Work required
Your response should be every line of the data, written out exactly.

##### Data excerpt #####

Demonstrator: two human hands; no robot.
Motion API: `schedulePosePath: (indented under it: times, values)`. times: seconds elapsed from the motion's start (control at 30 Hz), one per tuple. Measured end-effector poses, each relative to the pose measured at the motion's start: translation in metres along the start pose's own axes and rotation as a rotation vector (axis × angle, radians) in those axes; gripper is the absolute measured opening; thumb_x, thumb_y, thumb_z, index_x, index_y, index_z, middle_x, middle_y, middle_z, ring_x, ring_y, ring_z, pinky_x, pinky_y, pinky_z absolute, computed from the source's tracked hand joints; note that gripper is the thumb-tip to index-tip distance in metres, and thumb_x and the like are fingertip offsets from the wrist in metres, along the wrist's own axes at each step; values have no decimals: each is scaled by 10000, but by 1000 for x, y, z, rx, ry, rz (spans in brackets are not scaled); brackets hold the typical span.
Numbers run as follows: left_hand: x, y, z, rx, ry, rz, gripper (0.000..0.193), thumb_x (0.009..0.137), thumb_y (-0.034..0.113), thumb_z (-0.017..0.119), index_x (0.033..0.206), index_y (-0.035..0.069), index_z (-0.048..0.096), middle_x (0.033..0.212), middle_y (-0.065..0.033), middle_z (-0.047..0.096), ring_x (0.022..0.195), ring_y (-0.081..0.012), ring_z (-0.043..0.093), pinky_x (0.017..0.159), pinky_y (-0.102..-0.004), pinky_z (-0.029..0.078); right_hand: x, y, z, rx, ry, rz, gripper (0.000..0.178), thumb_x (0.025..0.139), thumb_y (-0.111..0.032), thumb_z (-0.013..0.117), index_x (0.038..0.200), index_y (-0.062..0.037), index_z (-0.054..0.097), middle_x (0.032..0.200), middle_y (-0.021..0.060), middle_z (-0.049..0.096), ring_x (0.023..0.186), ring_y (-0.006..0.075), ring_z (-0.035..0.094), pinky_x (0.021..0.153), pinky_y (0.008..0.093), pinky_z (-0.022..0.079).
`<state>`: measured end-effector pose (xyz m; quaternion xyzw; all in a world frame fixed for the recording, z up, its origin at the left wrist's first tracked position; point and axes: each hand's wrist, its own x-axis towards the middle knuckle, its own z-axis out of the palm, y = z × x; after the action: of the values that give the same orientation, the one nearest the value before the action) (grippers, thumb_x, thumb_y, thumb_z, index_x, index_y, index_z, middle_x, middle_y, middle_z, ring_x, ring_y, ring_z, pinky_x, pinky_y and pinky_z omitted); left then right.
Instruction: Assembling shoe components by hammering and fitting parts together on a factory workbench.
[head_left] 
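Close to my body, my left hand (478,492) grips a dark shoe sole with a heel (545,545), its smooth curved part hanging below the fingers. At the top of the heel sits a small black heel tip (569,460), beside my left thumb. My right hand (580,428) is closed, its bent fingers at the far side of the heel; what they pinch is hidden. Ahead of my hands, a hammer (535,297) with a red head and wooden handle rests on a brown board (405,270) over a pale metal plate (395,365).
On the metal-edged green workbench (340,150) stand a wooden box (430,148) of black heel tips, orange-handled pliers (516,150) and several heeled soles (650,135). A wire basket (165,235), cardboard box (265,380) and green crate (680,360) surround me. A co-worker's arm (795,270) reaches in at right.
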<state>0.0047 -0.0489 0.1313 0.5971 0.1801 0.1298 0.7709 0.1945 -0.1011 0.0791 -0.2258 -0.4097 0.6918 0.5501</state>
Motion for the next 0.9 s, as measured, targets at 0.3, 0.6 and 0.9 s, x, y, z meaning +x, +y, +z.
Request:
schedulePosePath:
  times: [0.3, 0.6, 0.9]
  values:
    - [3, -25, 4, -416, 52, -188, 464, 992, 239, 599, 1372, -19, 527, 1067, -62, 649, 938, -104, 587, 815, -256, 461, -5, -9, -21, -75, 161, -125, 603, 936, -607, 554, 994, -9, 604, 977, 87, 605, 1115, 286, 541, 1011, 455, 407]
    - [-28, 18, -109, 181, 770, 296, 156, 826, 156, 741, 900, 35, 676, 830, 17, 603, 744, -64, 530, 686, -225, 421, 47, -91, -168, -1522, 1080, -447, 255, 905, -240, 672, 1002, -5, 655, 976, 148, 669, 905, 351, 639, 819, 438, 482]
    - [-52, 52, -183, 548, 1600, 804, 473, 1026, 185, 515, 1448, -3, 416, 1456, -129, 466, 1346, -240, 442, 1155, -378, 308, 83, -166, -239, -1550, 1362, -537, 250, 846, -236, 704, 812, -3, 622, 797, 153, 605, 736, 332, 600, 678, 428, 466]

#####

Written reply
Demonstrator: two human hands; no robot.
Motion API: `schedulePosePath: (indented under it: times, values)`. times: seconds elapsed from the motion's start (control at 30 Hz), one per tuple. Measured end-effector poses, each relative to the pose measured at the motion's start: translation in metres along the start pose's own axes and rotation as a rotation vector (axis × angle, radians) in those axes; gripper is the absolute measured opening; thumb_x, thumb_y, thumb_z, index_x, index_y, index_z, middle_x, middle_y, middle_z, ring_x, ring_y, ring_z, pinky_x, pinky_y, pinky_z absolute, computed from the source's tracked hand joints; note that gripper is the thumb-tip to index-tip distance in metres, and thumb_x and the like are fingertip offsets from the wrist in metres, along the wrist's own axes at each step; values have no decimals: each is scaled by 10000, but by 1000 for x, y, z, rx, ry, rz (spans in brackets are not scaled); brackets hold the typical span.
Numbers run as follows: left_hand: x, y, z, rx, ry, rz, gripper (0.000..0.193), thumb_x (0.009..0.137), thumb_y (-0.034..0.113), thumb_z (-0.017..0.119), index_x (0.033..0.206), index_y (-0.035..0.069), index_z (-0.048..0.096), middle_x (0.033..0.212), middle_y (-0.065..0.033), middle_z (-0.047..0.096), ring_x (0.022..0.195), ring_y (-0.081..0.012), ring_z (-0.043..0.093), pinky_x (0.017..0.159), pinky_y (-0.102..-0.004), pinky_z (-0.029..0.078); right_hand: x, y, z, rx, ry, rz, gripper (0.000..0.178), thumb_x (0.025..0.139), thumb_y (-0.111..0.032), thumb_z (-0.013..0.117), index_x (0.038..0.200), index_y (-0.062..0.037), index_z (-0.054..0.097), middle_x (0.032..0.200), middle_y (-0.021..0.060), middle_z (-0.049..0.096), ring_x (0.023..0.186), ring_y (-0.006..0.075), ring_z (-0.035..0.094), pinky_x (0.021..0.153), pinky_y (0.008..0.093), pinky_z (-0.022..0.079).
`<state>`: measured end-effector pose (xyz m; quaternion xyzw; all in a world frame fixed for the recording, z up, its origin at the left wrist's first tracked position; point and axes: each hand's wrist, its own x-axis towards the middle knuckle, its own z-axis out of the palm, y = z × x; after the action: of the values that give the same orientation, the one nearest the value before the action) (grippers, thumb_x, thumb_y, thumb_z, index_x, index_y, index_z, middle_x, middle_y, middle_z, ring_x, ring_y, ring_z, pinky_x, pinky_y and pinky_z omitted); left then right.
Instruction: Assembling shoe components by hammering and fitting parts together on a factory workbench.
[head_left] 
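Close to my body, my left hand (478,492) grips a dark shoe sole with a heel (545,545), its smooth curved part hanging below the fingers. At the top of the heel sits a small black heel tip (569,460), beside my left thumb. My right hand (580,428) is closed, its bent fingers at the far side of the heel; what they pinch is hidden. Ahead of my hands, a hammer (535,297) with a red head and wooden handle rests on a brown board (405,270) over a pale metal plate (395,365).
On the metal-edged green workbench (340,150) stand a wooden box (430,148) of black heel tips, orange-handled pliers (516,150) and several heeled soles (650,135). A wire basket (165,235), cardboard box (265,380) and green crate (680,360) surround me. A co-worker's arm (795,270) reaches in at right.
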<state>0.0047 -0.0489 0.1313 0.5971 0.1801 0.1298 0.7709 0.1945 -0.1011 0.0791 -0.2258 -0.4097 0.6918 0.5501</state>
Motion for the next 0.9 s, as measured, targets at 0.3, 0.6 and 0.9 s, x, y, z meaning +x, +y, +z.
Request:
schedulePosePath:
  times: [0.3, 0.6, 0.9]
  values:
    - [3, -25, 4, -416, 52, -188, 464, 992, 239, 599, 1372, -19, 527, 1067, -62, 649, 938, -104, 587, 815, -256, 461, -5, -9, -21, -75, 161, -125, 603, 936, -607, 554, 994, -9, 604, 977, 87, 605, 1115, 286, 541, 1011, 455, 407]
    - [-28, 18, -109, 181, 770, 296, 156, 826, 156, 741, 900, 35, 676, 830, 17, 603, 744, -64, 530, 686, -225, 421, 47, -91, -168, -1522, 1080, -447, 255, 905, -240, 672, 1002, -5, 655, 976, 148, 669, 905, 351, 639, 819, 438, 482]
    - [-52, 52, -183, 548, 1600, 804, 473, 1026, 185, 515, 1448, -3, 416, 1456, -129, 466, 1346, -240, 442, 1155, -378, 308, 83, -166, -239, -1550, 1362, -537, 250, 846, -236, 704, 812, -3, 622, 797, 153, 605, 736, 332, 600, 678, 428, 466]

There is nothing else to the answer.